Max Kaser (21 April 1906 - 13 January 1997) was a German professor of Jurisprudence who taught successively at the universities of Münster, Hamburg and Salzburg. The principal focus of his scholarship and teaching was on Roman law. He became a member of a number of learned societies. In addition, between 1958 and 1992 he was awarded honorary doctorates by no fewer than ten different universities on three different continents. An eleventh honorary  doctorate, from the Jurisprudence faculty at the University of Regensburg, was awarded only posthumously, however, in 1999).

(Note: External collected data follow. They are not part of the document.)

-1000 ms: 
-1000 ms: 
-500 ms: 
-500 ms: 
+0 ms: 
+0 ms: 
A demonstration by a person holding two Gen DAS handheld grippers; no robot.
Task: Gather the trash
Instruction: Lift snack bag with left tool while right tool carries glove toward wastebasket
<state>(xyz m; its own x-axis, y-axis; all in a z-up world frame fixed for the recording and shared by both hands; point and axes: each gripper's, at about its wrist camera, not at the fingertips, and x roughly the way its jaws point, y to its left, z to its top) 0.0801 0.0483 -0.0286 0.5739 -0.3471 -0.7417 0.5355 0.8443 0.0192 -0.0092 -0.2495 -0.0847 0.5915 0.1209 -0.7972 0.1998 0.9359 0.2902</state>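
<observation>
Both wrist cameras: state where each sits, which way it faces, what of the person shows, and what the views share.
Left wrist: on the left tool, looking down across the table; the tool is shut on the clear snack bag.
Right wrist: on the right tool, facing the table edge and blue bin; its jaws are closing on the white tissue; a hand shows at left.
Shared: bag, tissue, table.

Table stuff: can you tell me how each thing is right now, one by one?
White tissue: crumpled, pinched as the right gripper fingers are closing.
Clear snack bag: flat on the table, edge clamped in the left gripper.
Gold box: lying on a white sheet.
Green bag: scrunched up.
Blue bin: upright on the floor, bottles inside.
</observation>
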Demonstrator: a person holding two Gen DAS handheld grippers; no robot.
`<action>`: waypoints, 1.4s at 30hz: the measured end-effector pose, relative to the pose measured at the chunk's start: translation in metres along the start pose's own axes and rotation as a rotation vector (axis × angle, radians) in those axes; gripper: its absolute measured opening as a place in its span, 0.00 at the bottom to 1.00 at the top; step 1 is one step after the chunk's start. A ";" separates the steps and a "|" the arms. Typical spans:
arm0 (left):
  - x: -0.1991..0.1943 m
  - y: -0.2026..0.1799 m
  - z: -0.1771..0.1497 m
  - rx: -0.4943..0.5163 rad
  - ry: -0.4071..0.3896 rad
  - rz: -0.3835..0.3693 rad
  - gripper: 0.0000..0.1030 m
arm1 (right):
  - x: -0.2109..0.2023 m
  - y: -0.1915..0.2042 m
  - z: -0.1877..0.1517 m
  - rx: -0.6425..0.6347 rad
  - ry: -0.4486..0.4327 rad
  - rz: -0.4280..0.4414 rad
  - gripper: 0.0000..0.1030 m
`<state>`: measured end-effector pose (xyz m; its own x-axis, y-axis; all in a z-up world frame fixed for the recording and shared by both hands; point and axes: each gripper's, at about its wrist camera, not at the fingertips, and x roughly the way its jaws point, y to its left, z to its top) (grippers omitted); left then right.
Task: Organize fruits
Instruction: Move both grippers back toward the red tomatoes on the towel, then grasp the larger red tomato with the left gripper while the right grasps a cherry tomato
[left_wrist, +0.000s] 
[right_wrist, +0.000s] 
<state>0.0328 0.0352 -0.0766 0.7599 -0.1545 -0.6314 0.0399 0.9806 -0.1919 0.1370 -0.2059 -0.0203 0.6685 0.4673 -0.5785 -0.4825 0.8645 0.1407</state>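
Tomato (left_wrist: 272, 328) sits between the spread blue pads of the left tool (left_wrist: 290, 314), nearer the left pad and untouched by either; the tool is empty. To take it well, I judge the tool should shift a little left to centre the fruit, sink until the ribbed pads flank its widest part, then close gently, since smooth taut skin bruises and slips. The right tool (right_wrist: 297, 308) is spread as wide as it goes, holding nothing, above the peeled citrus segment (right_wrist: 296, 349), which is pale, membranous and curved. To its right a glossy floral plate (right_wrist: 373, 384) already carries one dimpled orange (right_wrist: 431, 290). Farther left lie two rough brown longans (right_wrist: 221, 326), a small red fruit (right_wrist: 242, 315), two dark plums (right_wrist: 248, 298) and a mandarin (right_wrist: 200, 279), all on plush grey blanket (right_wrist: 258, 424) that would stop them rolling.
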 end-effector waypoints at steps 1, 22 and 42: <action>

Max Kaser is respected as the author of pioneering writings on the step by step progression from classical legal concepts to modern European civil law. His text books on Roman civil law and modern civil procedure (for many purposes outside Anglo-American common law precepts) break new ground in presenting the historical evolution of legal concepts and principals, incorporating analyses and commentaries on written sources, and using research techniques that he himself (with others) developed.

Life 
Max Kaser was born in Vienna where his father, the historian Dr. Kurt Kaser (1870–1931) worked at the time as a university tutor ("Privatdozent"). On both his father's side and his mother's sides, his ancestral roots tracked back through many generations of Austrian government administrators, lawyers, physicians, army officers and artists. Soon after his birth his father accepted an appointment which included an extraordinary professorship at the University of Graz, and the family relocated to that city. In 1914 the family moved again when Dr.Kurt Kaser accepted a full professorship at the University of Czernowitz (as it was then known), a couple of hundred kilometers south-west of Kyiv. The First World War and, more indirectly, its aftermath, brought about the need for further moves, and during the second part of his boyhood Max Kaser's family moved repeatedly between Czernowitz, Salzburg and Graz, as his father pursued his career as a university professor of medieval and modern history.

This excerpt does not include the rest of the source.